> _Task to complete_:
Return each line of the material verbatim.

> _Information shown_:

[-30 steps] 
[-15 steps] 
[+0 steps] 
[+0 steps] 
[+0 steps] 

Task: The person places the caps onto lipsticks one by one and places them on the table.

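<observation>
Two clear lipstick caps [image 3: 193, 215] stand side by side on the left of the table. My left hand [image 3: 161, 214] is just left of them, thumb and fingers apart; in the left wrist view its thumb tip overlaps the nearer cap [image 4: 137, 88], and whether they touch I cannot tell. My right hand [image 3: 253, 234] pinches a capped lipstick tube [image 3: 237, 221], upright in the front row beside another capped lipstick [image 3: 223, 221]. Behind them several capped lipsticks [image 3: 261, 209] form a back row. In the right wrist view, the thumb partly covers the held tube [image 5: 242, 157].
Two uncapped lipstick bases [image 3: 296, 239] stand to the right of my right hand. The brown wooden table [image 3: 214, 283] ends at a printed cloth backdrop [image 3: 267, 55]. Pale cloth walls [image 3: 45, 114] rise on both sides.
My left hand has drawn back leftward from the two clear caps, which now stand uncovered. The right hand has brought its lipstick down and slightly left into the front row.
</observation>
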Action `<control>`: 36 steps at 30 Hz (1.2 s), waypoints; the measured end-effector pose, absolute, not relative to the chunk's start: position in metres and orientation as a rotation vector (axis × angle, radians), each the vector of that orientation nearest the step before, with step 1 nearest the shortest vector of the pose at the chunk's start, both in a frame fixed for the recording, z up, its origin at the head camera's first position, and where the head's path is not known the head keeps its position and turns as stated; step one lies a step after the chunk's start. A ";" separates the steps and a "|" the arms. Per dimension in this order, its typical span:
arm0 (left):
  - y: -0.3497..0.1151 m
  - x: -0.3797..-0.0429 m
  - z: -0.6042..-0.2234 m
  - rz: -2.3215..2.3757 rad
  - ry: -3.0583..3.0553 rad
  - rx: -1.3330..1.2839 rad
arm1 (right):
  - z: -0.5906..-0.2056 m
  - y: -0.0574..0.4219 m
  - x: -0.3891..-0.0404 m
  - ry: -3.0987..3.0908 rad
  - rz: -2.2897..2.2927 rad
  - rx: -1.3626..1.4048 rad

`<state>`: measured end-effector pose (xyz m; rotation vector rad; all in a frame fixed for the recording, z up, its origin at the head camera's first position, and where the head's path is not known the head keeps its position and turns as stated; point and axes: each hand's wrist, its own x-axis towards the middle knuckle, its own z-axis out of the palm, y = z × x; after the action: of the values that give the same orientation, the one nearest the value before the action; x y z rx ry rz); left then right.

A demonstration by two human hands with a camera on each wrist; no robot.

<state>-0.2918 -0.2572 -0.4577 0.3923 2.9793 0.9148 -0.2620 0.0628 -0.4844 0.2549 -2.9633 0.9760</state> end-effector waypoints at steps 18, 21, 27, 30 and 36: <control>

> _Response to the exercise_:
[-30 steps] 
[-15 steps] 
[+0 steps] 
[+0 steps] 
[+0 steps] 

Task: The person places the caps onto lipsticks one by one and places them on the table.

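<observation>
Two clear lipstick caps [image 3: 193, 215] stand side by side on the left of the table. My left hand [image 3: 161, 214] is just left of them, thumb and fingers apart; in the left wrist view its thumb tip overlaps the nearer cap [image 4: 137, 88], and whether they touch I cannot tell. My right hand [image 3: 253, 234] pinches a capped lipstick tube [image 3: 237, 221], upright in the front row beside another capped lipstick [image 3: 223, 221]. Behind them several capped lipsticks [image 3: 261, 209] form a back row. In the right wrist view, the thumb partly covers the held tube [image 5: 242, 157].
Two uncapped lipstick bases [image 3: 296, 239] stand to the right of my right hand. The brown wooden table [image 3: 214, 283] ends at a printed cloth backdrop [image 3: 267, 55]. Pale cloth walls [image 3: 45, 114] rise on both sides.
My left hand has drawn back leftward from the two clear caps, which now stand uncovered. The right hand has brought its lipstick down and slightly left into the front row.
</observation>
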Action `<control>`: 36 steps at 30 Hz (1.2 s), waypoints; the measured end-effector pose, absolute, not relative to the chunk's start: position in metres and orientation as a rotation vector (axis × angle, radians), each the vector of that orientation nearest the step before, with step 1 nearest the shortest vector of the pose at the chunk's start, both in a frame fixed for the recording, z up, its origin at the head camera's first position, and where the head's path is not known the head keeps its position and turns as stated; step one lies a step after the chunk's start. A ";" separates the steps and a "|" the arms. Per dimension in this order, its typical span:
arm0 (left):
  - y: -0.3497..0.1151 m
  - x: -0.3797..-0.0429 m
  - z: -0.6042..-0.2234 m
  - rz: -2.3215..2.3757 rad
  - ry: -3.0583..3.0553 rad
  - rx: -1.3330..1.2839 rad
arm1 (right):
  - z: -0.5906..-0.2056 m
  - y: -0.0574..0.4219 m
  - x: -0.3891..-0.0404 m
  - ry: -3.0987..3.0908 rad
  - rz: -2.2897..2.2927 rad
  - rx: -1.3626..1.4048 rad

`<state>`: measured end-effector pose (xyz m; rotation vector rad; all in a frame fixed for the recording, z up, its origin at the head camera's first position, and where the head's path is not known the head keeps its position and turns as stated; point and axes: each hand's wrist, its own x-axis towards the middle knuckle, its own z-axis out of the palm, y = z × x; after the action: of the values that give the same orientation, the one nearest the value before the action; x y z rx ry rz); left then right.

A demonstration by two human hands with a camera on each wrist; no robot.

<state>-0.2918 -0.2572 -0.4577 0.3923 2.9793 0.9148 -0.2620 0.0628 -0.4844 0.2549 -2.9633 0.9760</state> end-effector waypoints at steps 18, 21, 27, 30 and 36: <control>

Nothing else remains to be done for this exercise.